Give again the lines of the data from its first line through the line with "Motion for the". Change nothing.
***** Data records
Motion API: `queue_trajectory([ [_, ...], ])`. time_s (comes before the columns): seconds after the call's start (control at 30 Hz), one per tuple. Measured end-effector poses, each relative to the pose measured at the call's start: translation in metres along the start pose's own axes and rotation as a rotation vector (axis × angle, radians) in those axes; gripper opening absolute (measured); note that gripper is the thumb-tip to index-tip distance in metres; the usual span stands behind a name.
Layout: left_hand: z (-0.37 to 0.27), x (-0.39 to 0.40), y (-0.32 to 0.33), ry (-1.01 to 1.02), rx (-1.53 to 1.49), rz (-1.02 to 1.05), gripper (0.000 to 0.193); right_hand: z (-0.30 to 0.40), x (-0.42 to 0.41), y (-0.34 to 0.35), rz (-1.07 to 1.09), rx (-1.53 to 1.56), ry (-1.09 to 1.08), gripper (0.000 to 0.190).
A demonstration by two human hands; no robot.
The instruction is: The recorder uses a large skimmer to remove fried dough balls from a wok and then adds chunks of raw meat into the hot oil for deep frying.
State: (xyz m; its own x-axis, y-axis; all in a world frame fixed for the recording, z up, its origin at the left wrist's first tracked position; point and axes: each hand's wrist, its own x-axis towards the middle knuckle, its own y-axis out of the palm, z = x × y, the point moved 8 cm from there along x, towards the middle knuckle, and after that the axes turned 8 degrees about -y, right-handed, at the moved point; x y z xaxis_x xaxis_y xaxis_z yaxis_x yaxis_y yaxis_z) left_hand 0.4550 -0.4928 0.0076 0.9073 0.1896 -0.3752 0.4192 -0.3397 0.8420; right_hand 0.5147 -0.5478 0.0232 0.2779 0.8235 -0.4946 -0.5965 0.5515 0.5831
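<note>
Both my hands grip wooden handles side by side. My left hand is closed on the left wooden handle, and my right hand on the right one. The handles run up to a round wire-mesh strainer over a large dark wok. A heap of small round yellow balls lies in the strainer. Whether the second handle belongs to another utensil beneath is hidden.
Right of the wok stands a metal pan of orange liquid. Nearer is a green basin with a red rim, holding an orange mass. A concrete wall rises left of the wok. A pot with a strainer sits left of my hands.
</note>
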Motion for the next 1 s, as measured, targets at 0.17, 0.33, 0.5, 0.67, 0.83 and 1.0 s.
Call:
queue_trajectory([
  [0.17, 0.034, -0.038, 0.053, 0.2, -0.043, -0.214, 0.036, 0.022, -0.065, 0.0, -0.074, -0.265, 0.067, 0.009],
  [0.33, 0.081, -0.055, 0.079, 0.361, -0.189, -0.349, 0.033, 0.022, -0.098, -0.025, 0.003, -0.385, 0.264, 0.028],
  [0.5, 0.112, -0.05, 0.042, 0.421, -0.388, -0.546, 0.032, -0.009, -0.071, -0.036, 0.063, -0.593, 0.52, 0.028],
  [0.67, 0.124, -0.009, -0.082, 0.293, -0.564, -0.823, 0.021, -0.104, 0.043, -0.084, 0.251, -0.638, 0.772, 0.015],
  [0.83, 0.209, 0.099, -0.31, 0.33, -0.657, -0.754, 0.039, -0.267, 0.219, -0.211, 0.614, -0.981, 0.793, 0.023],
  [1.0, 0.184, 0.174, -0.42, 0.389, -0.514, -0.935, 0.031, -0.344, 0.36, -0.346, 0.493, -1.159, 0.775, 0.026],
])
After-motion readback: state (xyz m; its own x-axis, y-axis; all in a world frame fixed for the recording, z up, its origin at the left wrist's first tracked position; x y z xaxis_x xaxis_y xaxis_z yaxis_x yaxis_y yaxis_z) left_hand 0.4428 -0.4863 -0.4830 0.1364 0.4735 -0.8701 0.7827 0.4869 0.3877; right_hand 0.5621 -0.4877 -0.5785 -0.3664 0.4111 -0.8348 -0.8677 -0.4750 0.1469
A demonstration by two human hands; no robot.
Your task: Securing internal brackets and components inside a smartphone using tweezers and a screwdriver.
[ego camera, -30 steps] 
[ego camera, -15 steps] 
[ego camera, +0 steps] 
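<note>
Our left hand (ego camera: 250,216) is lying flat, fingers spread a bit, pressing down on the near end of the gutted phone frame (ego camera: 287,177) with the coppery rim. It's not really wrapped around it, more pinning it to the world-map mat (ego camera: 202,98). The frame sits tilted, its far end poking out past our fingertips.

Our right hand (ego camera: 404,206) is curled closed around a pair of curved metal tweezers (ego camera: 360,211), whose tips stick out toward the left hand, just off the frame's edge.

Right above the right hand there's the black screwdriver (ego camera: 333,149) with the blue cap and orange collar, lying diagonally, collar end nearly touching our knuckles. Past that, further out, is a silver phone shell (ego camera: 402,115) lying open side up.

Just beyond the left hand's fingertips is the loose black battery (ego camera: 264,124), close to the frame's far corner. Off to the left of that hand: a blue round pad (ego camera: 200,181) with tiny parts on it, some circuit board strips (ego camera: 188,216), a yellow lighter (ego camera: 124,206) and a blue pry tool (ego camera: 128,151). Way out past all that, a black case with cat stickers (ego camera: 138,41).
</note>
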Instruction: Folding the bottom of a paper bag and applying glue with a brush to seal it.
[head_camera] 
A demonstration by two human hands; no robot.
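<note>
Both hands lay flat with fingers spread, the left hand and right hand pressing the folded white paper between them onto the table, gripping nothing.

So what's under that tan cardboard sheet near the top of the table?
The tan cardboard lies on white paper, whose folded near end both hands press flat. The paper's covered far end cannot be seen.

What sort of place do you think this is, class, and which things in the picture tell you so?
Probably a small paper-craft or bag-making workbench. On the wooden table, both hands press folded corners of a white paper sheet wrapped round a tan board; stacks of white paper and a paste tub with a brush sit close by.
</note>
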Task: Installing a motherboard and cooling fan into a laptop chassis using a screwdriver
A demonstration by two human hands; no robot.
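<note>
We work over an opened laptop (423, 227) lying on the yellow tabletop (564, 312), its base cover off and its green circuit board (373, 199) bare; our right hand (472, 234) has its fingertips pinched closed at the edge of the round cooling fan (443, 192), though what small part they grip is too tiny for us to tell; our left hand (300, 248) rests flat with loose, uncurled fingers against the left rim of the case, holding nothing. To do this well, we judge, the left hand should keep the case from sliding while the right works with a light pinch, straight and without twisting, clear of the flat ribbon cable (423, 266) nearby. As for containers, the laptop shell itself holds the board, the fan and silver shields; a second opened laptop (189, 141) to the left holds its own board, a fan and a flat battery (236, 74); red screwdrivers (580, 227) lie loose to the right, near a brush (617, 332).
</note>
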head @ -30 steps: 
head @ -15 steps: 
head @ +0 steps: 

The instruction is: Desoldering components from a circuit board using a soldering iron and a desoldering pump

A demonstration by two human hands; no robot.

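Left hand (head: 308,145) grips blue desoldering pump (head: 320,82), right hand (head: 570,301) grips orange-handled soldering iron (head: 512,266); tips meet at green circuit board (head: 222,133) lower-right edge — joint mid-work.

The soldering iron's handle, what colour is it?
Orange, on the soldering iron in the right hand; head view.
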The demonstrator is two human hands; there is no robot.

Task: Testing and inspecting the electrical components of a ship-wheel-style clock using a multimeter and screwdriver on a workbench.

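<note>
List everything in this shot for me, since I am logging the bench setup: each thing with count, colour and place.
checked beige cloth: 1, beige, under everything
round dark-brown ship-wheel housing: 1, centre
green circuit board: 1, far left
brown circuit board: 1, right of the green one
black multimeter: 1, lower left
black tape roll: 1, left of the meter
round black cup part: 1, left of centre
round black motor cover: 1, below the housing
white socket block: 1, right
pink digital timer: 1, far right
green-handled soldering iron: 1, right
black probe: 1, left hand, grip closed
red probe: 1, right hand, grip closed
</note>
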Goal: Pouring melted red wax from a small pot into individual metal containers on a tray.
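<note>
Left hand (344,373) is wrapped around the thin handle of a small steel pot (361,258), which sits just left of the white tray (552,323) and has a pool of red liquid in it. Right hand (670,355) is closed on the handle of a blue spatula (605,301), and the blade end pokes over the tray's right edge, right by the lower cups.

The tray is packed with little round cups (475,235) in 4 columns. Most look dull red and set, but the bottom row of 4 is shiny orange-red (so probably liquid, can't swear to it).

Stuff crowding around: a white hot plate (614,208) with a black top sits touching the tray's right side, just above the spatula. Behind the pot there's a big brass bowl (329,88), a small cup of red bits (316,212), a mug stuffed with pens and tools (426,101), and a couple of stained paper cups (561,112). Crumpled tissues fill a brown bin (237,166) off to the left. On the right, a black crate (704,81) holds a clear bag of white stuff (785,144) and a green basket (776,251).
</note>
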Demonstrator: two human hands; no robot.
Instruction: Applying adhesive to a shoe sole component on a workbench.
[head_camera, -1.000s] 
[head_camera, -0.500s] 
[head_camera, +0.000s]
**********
■ Reply to the task:
Motion API: `queue_trajectory([ [_, ...], ])`. time_s (comes before the columns): seconds after the call's start (control at 30 Hz), one per tuple. Measured end-effector poses, each relative to the pose measured at the call's start: translation in metres along the start pose's own axes and rotation as a rotation vector (axis × angle, radians) in those axes; gripper opening absolute (measured); note that gripper is the thumb-tip to index-tip distance in metres; the usual span stands behind a name.
Layout: left_hand: z (-0.37 to 0.27), x (-0.39 to 0.40), y (-0.32 to 0.33), ry (-1.01 to 1.02), rx (-1.53 to 1.49), rz (-1.02 to 1.05), gripper (0.000 to 0.193); right_hand: z (-0.30 to 0.40), x (-0.42 to 0.41), y (-0.34 to 0.35), rz (-1.07 to 1.09), rx (-1.53 to 1.56), ry (-1.09 to 1.08), gripper (0.000 to 0.190).
A demonstration by two human hands; no robot.
The instruction is: The recorder uses a large skimmer to remove fried dough balls from a wok and then adds chunks of raw meat into the hot oil for deep frying.
State: (xyz m; its own x-axis, y-axis; all in a world frame fixed for the recording, z up, its origin at the left wrist's first tracked position; point and axes: each hand's wrist, its own x-axis towards the middle knuckle, its own y-axis out of the palm, z = x × y, the point moved 8 cm from there along x, towards the middle knuckle, and after that the axes turned 8 degrees about -y, right-handed, at the moved point; x y z xaxis_x xaxis_y xaxis_z yaxis_x yaxis_y yaxis_z) left_hand 0.4550 -0.4928 0.0076 0.9073 0.1896 -0.3752 0.4192 -0.3397 0.8420; right_hand 0.5147 -0.5478 0.0232 0.2779 0.8235 -0.4946 -0.5965 0.5515 0.5831
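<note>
Both my hands grip wooden handles side by side. My left hand is closed on the left wooden handle, and my right hand on the right one. The handles run up to a round wire-mesh strainer over a large dark wok. A heap of small round yellow balls lies in the strainer. Whether the second handle belongs to another utensil beneath is hidden.
Right of the wok stands a metal pan of orange liquid. Nearer is a green basin with a red rim, holding an orange mass. A concrete wall rises left of the wok. A pot with a strainer sits left of my hands.
</note>
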Motion for the next 1 s, as measured, targets at 0.17, 0.33, 0.5, 0.67, 0.83 and 1.0 s.

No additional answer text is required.